▸ THE TASK
For the listing below, give the number of lines in which "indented" occurs. Add nothing.
DATA SHOWN below:
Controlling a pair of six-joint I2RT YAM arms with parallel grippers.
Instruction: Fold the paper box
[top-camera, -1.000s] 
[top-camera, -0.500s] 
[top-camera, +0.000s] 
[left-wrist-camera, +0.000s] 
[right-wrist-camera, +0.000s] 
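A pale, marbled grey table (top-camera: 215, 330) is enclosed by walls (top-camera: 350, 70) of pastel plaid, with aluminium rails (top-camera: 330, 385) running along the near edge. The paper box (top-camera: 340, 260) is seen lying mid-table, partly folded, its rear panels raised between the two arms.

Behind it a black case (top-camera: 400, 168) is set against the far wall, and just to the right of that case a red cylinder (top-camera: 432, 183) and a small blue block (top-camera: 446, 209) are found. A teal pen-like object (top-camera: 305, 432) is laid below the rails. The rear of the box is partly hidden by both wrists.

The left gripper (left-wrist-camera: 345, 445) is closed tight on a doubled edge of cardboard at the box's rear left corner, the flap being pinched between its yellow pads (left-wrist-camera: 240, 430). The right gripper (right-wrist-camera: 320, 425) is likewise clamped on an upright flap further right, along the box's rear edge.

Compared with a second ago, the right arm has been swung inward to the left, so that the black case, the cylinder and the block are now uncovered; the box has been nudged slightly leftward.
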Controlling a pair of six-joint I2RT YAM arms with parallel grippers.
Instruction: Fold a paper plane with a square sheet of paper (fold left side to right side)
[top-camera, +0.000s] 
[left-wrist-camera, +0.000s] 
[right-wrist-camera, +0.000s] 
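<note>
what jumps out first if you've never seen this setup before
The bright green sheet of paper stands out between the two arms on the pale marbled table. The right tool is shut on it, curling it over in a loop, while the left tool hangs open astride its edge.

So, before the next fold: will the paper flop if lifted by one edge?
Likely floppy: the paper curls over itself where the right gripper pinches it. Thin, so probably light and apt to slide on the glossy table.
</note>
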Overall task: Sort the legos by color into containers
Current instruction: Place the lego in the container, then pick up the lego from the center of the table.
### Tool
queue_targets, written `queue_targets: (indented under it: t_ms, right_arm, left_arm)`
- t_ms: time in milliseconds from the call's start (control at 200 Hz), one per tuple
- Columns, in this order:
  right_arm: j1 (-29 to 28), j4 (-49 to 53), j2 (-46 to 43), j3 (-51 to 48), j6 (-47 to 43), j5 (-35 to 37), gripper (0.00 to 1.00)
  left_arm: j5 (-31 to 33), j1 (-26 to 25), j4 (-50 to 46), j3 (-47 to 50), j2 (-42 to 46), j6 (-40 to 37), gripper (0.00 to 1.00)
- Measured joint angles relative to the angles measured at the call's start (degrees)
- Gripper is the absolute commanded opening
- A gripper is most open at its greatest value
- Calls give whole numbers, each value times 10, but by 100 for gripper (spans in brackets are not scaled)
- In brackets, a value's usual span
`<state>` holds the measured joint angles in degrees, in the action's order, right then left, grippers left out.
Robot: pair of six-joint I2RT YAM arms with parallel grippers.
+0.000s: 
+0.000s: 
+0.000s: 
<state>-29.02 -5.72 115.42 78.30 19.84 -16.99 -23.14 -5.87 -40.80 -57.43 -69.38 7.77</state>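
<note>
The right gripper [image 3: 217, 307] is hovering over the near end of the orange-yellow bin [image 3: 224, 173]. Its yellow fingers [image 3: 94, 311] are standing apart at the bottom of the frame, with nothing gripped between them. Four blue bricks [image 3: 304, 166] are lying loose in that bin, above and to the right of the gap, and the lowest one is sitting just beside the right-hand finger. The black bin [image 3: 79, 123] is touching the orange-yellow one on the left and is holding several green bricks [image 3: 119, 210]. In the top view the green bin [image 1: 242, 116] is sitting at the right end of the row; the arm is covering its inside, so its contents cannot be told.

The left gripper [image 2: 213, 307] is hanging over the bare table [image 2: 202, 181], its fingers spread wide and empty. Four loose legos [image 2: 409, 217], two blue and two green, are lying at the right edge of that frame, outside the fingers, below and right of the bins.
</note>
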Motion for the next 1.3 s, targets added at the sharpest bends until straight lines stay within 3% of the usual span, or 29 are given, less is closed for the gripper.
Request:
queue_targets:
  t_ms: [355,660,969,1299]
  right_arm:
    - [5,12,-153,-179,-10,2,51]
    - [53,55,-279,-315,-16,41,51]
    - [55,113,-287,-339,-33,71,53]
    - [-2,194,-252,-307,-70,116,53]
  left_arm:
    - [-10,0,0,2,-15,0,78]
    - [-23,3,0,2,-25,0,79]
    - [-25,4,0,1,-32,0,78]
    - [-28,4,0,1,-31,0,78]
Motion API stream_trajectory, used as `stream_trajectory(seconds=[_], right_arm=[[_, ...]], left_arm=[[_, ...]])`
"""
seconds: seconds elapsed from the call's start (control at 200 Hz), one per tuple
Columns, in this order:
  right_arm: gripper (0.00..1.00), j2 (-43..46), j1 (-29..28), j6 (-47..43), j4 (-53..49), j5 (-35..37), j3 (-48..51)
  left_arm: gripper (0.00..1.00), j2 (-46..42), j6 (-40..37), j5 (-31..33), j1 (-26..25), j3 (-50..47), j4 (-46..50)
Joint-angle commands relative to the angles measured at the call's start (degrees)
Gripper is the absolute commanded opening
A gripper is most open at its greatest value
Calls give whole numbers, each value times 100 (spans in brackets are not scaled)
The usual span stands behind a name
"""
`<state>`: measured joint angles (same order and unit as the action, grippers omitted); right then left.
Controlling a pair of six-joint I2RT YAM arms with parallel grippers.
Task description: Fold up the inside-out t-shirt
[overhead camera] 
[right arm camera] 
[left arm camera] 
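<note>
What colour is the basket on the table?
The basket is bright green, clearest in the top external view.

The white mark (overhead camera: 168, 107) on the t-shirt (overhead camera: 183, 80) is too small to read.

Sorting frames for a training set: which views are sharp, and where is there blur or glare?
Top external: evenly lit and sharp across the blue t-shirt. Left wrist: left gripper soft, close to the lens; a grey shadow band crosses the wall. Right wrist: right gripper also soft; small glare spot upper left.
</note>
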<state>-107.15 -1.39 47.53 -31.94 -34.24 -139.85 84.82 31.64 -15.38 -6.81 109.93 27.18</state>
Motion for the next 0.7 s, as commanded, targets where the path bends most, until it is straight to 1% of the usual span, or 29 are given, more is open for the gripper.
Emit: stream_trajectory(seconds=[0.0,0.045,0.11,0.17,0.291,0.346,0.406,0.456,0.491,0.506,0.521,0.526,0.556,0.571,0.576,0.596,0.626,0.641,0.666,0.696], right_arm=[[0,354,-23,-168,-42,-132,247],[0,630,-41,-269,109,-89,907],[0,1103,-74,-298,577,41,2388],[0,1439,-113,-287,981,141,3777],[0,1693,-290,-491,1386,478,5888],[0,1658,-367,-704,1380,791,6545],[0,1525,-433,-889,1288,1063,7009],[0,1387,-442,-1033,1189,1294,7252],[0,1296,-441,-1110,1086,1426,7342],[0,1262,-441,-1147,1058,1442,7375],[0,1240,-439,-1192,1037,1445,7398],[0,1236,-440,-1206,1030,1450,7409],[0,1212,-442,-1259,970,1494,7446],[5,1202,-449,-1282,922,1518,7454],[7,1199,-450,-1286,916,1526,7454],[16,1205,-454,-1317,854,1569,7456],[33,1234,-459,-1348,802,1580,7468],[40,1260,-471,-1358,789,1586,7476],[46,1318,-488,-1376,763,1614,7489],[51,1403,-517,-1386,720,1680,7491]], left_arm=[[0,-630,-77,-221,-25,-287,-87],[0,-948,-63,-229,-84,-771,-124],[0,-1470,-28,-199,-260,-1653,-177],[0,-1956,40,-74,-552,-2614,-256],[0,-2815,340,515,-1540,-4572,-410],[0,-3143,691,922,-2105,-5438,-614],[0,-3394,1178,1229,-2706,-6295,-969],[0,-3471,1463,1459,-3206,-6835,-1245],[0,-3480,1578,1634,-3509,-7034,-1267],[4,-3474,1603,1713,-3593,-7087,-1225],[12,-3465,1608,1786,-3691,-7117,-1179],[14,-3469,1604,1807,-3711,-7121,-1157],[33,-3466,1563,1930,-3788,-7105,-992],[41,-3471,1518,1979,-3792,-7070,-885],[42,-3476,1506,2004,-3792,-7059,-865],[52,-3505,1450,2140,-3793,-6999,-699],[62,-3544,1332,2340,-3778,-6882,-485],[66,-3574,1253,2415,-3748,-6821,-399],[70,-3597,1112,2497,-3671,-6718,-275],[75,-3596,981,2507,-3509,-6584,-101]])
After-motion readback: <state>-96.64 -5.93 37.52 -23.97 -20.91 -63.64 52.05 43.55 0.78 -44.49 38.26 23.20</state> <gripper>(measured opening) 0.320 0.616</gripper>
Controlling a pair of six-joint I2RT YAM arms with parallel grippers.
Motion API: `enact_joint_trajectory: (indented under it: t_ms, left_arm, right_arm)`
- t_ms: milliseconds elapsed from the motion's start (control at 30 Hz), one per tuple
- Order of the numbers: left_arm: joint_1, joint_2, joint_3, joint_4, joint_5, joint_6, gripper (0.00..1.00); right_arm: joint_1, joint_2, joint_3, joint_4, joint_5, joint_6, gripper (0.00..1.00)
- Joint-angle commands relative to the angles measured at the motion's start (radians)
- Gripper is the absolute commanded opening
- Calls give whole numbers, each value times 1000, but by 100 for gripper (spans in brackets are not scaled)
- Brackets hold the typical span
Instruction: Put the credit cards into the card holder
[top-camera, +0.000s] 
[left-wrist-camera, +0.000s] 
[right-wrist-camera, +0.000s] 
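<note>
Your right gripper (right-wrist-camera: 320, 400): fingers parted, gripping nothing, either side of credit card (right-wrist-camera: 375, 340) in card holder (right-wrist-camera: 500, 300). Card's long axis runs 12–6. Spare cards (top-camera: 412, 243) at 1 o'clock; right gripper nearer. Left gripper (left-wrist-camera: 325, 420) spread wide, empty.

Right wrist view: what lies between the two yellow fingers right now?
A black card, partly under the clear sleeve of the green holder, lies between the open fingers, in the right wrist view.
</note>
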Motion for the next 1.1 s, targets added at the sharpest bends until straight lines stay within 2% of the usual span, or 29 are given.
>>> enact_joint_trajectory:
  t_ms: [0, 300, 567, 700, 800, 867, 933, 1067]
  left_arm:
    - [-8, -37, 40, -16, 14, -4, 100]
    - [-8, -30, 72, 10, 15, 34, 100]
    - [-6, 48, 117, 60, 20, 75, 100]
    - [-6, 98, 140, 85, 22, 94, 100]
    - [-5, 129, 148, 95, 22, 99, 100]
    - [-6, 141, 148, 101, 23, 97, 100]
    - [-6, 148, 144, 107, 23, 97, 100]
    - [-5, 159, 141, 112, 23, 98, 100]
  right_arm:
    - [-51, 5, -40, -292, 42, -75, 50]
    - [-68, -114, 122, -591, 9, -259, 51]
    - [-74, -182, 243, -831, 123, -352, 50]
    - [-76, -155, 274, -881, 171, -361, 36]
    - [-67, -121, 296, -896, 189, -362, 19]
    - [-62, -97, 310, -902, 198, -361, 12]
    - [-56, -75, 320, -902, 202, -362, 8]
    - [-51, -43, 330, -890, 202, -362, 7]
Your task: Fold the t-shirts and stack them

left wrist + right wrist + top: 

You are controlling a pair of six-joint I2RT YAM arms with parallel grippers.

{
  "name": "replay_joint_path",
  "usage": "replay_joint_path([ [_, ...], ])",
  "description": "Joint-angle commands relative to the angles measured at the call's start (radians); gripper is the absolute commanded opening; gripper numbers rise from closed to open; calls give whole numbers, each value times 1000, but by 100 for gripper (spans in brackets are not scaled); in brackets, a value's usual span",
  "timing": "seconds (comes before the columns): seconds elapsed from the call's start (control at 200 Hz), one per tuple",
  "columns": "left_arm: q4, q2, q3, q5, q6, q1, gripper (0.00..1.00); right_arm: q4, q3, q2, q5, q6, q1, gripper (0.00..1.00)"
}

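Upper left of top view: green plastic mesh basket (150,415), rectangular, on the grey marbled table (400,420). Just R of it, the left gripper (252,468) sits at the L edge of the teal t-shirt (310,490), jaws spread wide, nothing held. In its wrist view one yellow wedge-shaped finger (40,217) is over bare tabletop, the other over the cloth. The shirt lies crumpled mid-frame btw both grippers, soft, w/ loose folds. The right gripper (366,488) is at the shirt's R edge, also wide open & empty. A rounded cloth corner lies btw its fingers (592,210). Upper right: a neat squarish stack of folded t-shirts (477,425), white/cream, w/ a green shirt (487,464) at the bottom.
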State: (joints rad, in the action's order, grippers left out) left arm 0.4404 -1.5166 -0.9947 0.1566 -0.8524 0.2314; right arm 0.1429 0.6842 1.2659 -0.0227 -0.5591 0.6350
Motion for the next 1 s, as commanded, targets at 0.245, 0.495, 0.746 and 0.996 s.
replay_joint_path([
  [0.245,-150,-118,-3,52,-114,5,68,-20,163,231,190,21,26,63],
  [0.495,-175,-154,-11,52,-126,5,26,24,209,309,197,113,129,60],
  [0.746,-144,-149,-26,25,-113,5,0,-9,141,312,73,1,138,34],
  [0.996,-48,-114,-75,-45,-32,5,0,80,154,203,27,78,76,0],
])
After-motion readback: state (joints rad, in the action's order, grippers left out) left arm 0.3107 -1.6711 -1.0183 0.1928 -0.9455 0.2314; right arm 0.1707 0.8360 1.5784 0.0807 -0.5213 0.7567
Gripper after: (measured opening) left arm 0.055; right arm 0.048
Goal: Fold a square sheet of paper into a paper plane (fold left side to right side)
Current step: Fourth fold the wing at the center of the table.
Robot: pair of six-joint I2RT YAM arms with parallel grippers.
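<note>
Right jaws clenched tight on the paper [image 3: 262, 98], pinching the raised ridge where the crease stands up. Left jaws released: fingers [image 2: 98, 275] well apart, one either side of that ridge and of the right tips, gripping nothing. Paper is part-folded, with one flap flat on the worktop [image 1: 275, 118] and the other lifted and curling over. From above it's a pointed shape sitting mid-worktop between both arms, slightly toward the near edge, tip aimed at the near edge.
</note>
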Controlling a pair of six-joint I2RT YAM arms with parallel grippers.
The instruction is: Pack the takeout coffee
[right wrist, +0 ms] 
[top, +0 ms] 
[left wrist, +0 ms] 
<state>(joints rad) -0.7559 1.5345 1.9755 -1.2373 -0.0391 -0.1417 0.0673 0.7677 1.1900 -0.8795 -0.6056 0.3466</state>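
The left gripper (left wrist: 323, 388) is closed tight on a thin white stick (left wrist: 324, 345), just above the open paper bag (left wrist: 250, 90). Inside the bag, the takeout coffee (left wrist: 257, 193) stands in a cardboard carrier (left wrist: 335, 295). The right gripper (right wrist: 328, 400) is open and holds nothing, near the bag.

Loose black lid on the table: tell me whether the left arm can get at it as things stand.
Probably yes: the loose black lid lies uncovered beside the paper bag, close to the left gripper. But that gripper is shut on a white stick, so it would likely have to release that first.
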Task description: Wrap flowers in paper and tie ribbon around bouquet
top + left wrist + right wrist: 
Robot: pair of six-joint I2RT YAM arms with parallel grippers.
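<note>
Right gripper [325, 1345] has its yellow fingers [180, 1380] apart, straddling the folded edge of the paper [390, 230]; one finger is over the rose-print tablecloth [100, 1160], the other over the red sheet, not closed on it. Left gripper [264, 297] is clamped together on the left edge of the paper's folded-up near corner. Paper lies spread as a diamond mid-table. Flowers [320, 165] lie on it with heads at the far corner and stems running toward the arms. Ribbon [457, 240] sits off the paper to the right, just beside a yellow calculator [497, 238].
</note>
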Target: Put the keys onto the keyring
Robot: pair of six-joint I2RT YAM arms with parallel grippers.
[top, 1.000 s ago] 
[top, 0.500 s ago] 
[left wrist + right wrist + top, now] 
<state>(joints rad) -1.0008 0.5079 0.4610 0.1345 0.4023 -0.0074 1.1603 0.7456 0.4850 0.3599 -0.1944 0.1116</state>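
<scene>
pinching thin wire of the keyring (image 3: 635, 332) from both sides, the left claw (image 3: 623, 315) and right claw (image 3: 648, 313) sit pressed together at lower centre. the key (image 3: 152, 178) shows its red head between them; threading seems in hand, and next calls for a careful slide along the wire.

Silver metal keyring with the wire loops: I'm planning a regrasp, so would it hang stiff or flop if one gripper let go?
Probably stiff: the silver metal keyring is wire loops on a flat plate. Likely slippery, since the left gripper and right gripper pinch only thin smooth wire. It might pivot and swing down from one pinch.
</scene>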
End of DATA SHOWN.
▸ SOLUTION TO THIS TASK
2